▶ [Directions] From the entries below, transcribe exactly the lines between the line holding "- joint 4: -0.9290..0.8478" and the line holding "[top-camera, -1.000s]", inclusive; skip all other lines.

▶ [Records for this exercise]

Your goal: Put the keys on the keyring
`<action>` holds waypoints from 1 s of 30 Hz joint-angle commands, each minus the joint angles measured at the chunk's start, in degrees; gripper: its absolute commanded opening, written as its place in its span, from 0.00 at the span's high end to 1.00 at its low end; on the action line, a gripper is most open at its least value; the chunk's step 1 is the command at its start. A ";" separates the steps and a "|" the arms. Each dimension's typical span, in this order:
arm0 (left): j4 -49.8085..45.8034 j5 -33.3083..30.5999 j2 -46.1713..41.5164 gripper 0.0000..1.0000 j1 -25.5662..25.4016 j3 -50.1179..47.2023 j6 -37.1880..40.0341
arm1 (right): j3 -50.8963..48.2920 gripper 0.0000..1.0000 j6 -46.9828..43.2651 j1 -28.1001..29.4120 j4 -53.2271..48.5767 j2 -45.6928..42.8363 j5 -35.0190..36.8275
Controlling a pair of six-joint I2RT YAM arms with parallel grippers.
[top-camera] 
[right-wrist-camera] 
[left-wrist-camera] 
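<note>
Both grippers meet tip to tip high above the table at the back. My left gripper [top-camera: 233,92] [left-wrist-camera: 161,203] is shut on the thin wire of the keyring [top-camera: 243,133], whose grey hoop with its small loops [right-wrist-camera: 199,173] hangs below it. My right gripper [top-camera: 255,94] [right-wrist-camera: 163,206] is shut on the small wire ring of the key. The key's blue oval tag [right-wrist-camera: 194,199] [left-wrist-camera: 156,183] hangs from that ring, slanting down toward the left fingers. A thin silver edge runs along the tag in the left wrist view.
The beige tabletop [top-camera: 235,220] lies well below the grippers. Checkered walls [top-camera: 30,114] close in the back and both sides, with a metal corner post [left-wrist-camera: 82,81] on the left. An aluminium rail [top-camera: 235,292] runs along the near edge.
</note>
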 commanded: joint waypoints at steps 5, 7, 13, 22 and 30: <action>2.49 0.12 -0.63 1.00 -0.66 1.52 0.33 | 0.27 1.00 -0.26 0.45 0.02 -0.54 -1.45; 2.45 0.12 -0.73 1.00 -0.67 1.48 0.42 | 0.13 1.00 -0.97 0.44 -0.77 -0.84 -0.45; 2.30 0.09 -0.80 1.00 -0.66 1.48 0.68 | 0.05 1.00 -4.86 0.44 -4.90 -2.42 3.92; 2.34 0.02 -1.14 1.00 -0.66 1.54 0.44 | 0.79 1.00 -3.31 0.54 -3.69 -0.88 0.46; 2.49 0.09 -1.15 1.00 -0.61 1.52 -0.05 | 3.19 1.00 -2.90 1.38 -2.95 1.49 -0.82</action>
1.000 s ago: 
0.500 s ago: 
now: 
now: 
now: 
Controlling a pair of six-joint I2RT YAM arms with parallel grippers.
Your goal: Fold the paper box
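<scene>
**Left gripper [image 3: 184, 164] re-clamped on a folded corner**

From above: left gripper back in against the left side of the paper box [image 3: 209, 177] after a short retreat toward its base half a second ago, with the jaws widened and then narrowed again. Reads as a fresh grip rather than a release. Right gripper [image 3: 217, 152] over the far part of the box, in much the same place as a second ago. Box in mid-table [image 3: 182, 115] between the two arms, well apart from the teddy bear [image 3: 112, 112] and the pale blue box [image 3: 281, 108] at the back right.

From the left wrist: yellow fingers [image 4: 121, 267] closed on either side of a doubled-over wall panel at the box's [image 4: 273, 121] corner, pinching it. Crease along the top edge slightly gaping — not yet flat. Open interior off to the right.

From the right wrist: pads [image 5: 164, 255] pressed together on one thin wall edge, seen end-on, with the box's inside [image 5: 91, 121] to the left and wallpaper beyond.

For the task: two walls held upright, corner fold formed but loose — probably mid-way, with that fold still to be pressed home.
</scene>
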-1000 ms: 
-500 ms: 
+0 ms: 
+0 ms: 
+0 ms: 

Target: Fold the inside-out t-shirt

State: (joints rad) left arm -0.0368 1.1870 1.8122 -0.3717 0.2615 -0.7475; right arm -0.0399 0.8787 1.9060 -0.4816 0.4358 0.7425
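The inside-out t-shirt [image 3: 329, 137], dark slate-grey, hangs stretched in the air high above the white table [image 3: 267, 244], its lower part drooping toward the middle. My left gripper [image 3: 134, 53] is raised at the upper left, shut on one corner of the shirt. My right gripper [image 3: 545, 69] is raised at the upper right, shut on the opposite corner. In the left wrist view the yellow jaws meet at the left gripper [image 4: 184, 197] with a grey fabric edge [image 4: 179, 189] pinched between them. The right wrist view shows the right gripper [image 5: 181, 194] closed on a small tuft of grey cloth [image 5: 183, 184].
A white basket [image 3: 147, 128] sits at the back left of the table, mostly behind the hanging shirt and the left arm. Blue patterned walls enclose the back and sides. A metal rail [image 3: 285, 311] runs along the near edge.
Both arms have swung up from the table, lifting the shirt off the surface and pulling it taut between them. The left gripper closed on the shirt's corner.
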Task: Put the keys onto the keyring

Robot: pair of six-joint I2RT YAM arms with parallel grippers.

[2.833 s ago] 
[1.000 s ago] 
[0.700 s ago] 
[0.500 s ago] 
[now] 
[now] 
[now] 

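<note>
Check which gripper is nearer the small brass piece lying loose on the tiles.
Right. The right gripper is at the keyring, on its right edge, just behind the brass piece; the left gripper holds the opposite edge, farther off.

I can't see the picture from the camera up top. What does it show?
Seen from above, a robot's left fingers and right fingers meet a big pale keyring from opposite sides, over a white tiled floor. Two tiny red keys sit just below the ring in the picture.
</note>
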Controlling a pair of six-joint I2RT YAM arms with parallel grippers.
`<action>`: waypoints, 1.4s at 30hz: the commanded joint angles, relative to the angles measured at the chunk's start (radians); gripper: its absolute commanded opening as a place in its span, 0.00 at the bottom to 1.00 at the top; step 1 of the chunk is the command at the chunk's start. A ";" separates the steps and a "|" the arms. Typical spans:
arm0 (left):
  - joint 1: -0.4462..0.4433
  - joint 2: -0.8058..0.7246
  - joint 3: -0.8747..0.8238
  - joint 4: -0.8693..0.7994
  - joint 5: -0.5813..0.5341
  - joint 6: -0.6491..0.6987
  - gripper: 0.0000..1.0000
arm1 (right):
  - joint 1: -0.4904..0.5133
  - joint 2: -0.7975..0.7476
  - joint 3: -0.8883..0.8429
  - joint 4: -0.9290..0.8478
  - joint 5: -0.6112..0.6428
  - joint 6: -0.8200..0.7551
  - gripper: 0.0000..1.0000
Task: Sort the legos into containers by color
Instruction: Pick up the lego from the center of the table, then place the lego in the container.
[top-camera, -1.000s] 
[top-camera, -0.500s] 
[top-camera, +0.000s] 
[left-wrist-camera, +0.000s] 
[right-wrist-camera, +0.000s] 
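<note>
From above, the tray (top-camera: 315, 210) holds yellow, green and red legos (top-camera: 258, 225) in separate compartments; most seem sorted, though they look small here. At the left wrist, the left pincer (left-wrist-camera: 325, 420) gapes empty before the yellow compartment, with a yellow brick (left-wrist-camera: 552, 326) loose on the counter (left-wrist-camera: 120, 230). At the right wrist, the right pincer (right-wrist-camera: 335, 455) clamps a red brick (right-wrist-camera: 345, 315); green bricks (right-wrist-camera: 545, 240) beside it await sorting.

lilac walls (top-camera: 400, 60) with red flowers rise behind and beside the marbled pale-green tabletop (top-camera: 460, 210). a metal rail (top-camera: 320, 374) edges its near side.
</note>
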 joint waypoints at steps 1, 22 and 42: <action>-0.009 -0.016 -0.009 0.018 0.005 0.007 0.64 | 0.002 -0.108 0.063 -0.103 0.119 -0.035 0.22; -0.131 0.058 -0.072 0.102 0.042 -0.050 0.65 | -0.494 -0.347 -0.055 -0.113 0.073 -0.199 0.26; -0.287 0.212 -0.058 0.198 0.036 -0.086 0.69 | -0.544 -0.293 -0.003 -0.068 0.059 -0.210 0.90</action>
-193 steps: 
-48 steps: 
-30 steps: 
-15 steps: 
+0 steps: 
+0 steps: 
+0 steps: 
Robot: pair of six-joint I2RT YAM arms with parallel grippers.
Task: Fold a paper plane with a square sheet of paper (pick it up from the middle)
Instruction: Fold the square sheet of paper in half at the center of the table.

▶ [Answer below]
  - joint 4: -0.9290..0.8478
  - joint 5: -0.6112..0.6428
  - joint 6: -0.8200..0.7551
  - gripper: 0.0000..1.0000
Task: Sort the legos into containers by color
Instruction: Pick up the lego from the center of the table, then place the lego in the container.
[top-camera, -1.000s] 

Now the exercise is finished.